When Norway chose to put its second medical school in the north, the results were “unbelievable,” Coates says.

Now, there is no shortage of doctors or nurses in northern Norway and medical services are fine — a stark difference from the Canadian North. Fairbanks was a small town when the university was built, but it’s been a huge part of that community now for more than a century.

Coates says there is good reason for the rest of Canada to look to the territories: they’re the source of some of the “most innovative public policy in Canada;” they’ve made progress in figuring out how to capitalize on resources; and efforts to resolve Indigenous relations and toward cultural revitalization have also been more successful than in the South.

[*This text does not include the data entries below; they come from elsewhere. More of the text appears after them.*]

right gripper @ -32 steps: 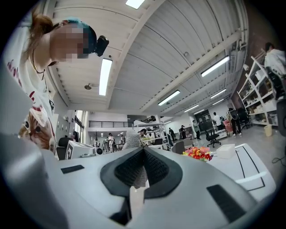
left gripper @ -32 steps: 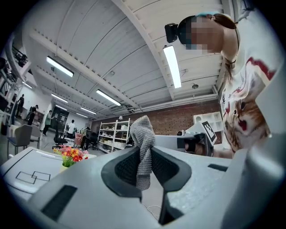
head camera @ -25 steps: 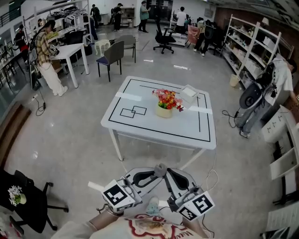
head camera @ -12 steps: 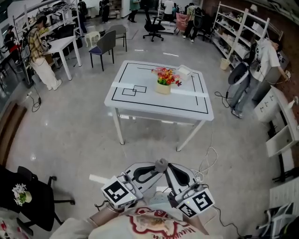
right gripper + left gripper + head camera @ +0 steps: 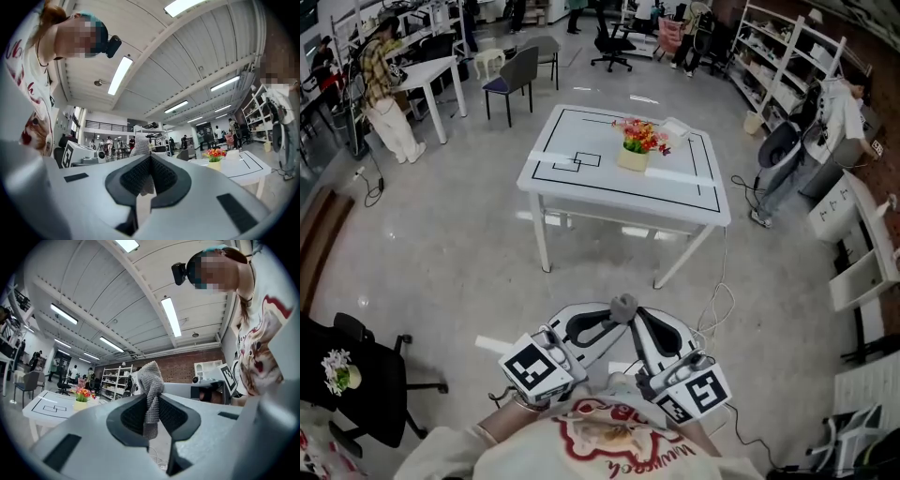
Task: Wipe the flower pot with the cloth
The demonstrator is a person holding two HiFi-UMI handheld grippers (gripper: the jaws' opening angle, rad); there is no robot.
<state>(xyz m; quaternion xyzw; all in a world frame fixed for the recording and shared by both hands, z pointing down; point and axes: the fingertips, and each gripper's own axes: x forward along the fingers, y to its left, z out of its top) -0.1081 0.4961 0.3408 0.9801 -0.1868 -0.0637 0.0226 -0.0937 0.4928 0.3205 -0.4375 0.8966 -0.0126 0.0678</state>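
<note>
Cloth gripped, pot still far off: no wiping yet.
The left hand-held gripper (image 5: pixel 152 405) is clamped on the grey knitted cloth (image 5: pixel 151 380). The right hand-held gripper (image 5: pixel 150 161) has its jaws closed together with nothing clearly between them. Both are held close to the person's chest. The pale yellow flower pot with red and orange flowers (image 5: pixel 633 157) stands untouched on the white tabletop (image 5: pixel 581 192), far across open floor, so the approach and the wipe itself are both left. Compared with a second ago, the tabletop sits higher and smaller in the head view with more floor in front of it, and the grip on the cloth is unchanged.
</note>
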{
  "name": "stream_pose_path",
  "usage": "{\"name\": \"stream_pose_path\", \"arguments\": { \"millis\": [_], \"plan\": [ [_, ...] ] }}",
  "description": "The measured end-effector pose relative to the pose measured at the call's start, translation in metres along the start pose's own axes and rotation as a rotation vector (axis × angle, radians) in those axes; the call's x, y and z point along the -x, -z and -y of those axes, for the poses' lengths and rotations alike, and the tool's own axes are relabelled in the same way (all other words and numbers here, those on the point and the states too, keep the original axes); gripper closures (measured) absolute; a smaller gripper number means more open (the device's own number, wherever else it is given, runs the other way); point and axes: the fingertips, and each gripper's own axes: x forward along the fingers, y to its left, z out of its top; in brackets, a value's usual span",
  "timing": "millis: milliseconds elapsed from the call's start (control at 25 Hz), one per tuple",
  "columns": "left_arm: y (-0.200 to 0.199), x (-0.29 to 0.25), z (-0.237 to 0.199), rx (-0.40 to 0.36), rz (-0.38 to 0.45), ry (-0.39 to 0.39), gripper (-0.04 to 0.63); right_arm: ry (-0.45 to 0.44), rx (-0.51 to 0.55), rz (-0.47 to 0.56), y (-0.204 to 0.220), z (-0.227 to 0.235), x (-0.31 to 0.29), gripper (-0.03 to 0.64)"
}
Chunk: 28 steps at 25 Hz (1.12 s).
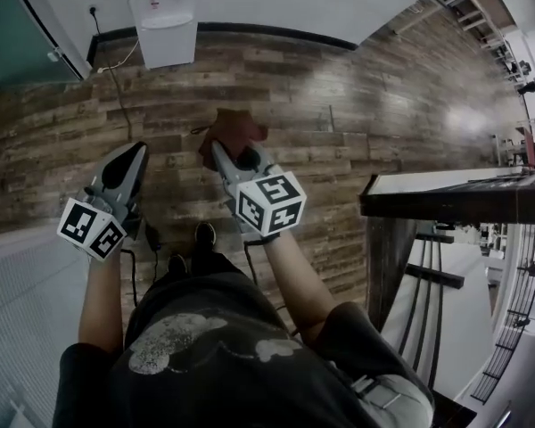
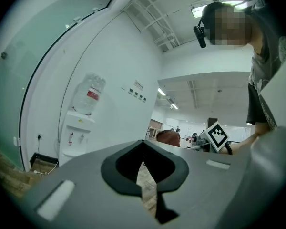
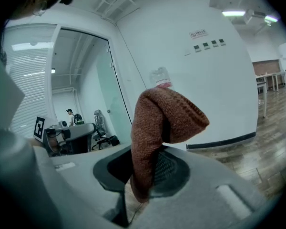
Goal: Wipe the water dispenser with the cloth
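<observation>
The white water dispenser (image 1: 165, 20) stands against the far wall, well ahead of both grippers; in the left gripper view the dispenser (image 2: 76, 135) carries a bottle (image 2: 88, 97) on top. My right gripper (image 1: 225, 152) is shut on a brown knitted cloth (image 1: 234, 130), which bunches above its tips. In the right gripper view the cloth (image 3: 157, 128) rises from between the jaws of the right gripper (image 3: 142, 178) and hides most of the dispenser. My left gripper (image 1: 135, 152) is shut and holds nothing; in its own view the left gripper (image 2: 144, 147) points toward the wall, with the cloth (image 2: 169, 137) off to its right.
A glass partition (image 1: 18, 25) stands left of the dispenser, and a power cable (image 1: 116, 78) runs down from the wall socket across the wood floor (image 1: 357, 105). A dark table (image 1: 455, 196) sits to the right. The person's shoes (image 1: 203, 235) are below the grippers.
</observation>
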Motion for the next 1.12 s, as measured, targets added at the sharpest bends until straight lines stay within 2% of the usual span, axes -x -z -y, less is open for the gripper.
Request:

He calls it “our collective responsibility” to understand the territories. “I think we’re failing in that regard.”

“If you want to see Canada’s future, in many ways take a look to the North,” Coates said.

“Not because it’s going to produce wealth for the country as a whole, but because it’s producing viable solutions of local populations that wanted stability, they want shared prosperity, and they want shared opportunity, and so we should pay attention to that.”